- **What the task asks**
Please reproduce all of the data exactly as it appears, but skip the pictures.

START Source material

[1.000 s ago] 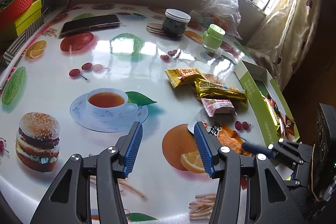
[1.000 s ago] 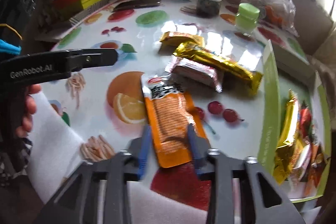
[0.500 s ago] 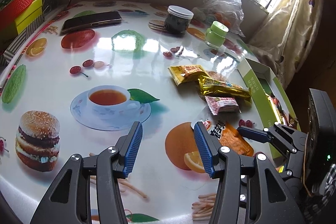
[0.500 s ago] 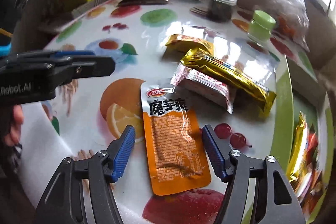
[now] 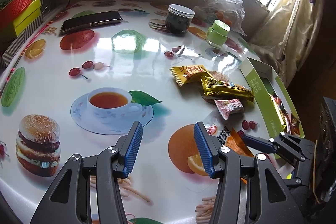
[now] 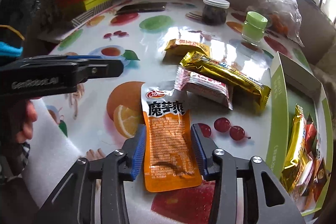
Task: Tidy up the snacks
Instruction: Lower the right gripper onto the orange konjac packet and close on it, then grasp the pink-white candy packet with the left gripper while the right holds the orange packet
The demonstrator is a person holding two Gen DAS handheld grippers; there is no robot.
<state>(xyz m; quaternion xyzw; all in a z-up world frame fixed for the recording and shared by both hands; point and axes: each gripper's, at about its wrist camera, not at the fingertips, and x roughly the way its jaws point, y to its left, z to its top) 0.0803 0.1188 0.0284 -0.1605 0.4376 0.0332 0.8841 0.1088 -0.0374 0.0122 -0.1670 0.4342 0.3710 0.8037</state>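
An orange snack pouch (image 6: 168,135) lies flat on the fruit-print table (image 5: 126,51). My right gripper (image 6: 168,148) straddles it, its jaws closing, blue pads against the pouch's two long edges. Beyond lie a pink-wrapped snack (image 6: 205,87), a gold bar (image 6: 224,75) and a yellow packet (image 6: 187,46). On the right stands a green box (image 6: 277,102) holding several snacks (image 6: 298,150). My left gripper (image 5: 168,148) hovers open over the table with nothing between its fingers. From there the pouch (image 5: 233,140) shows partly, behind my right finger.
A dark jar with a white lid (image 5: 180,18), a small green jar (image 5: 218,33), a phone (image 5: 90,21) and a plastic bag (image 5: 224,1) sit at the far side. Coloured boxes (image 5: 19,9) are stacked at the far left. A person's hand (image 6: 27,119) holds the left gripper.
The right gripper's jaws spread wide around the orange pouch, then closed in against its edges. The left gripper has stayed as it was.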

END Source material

- **Your response**
[1.000 s ago] 
[1.000 s ago] 
[0.500 s ago] 
[0.500 s ago] 
[now] 
[now] 
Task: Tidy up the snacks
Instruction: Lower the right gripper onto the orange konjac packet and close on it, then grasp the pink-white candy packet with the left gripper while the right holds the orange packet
The demonstrator is a person holding two Gen DAS handheld grippers; there is no robot.
<state>(xyz m; quaternion xyzw; all in a z-up world frame fixed for the recording and shared by both hands; point and axes: each gripper's, at about its wrist camera, not at the fingertips, and x roughly the way its jaws point, y to its left, z to its top) 0.0803 0.1188 0.0284 -0.1605 0.4376 0.0332 0.8841 0.1088 -0.0374 0.0122 -0.1670 0.4342 0.3710 0.8037</state>
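An orange snack pouch (image 6: 168,135) lies flat on the fruit-print table (image 5: 126,51). My right gripper (image 6: 168,148) straddles it, its jaws closing, blue pads against the pouch's two long edges. Beyond lie a pink-wrapped snack (image 6: 205,87), a gold bar (image 6: 224,75) and a yellow packet (image 6: 187,46). On the right stands a green box (image 6: 277,102) holding several snacks (image 6: 298,150). My left gripper (image 5: 168,148) hovers open over the table with nothing between its fingers. From there the pouch (image 5: 233,140) shows partly, behind my right finger.
A dark jar with a white lid (image 5: 180,18), a small green jar (image 5: 218,33), a phone (image 5: 90,21) and a plastic bag (image 5: 224,1) sit at the far side. Coloured boxes (image 5: 19,9) are stacked at the far left. A person's hand (image 6: 27,119) holds the left gripper.
The right gripper's jaws spread wide around the orange pouch, then closed in against its edges. The left gripper has stayed as it was.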

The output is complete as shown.